AIM OF THE TASK:
All lines before the one containing "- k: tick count", plus that line itself, are to be printed exactly as they appear below.

[GIVEN MATERIAL]

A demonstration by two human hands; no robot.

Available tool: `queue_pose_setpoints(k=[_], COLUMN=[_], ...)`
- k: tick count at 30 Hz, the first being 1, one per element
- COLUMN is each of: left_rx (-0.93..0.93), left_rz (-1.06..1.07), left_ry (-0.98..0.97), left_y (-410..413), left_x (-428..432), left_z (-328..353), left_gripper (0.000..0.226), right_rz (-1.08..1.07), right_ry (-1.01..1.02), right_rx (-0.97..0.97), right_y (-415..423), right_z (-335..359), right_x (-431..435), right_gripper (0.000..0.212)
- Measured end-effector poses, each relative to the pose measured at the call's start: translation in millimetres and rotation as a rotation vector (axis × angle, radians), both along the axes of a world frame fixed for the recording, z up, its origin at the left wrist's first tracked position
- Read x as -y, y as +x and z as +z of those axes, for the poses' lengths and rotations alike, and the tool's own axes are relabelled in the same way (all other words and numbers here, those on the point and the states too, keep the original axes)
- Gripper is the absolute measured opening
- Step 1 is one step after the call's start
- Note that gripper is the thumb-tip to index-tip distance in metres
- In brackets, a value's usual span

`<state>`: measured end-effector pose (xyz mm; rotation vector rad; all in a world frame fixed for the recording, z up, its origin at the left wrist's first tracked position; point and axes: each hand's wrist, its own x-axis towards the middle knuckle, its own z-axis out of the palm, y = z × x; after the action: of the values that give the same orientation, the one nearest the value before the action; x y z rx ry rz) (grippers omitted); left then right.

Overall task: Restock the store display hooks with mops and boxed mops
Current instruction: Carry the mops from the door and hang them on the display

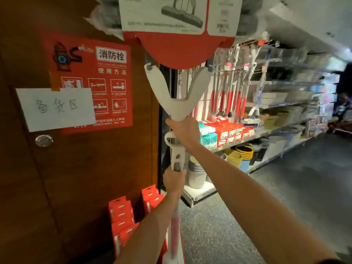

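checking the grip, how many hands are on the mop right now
2: the right hand grips the mop just below its white fork, and the left hand grips its shaft lower down. Both are in plain view.

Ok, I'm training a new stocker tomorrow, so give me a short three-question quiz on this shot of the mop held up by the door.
1. True or false: both the left hand and the right hand grip the mop.
2. Where are the red boxes? A) low down against the wooden door B) on the top shelf C) in a trolley
3. Fill in: the ____ hand grips the mop higher up.
Key: 1 true; 2 A; 3 right.
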<state>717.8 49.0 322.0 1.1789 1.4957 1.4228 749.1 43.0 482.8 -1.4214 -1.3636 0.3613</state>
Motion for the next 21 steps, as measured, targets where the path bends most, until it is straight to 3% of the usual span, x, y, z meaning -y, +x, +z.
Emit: queue_pose_setpoints(k=[8,13,21], left_rx=[-0.053,-0.127,-0.115], left_rz=[-0.066,-0.128,-0.143], left_ry=[0.054,0.086,0.103], left_y=[145,224,362], left_x=[-99,-172,-282], left_z=[30,53,66], left_gripper=[0.032,0.017,0.016], right_rz=[-0.082,-0.147,-0.114], right_ry=[0.055,0.094,0.116], right_rx=[-0.112,-0.095,-0.035], right_y=[148,233,370], right_z=[31,56,73], right_x=[-89,-148,-250], right_gripper=[0.032,0.021,0.019])
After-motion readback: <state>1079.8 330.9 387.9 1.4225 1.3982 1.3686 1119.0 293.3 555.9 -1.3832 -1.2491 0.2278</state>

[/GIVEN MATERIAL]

ANSWER BOX:
A demonstration by two human hands; no robot.

Available tool: `queue_pose_setpoints(k=[_], COLUMN=[_], ...)`
- k: tick count at 30 Hz, the first being 1, one per element

No more work is left in this exercise.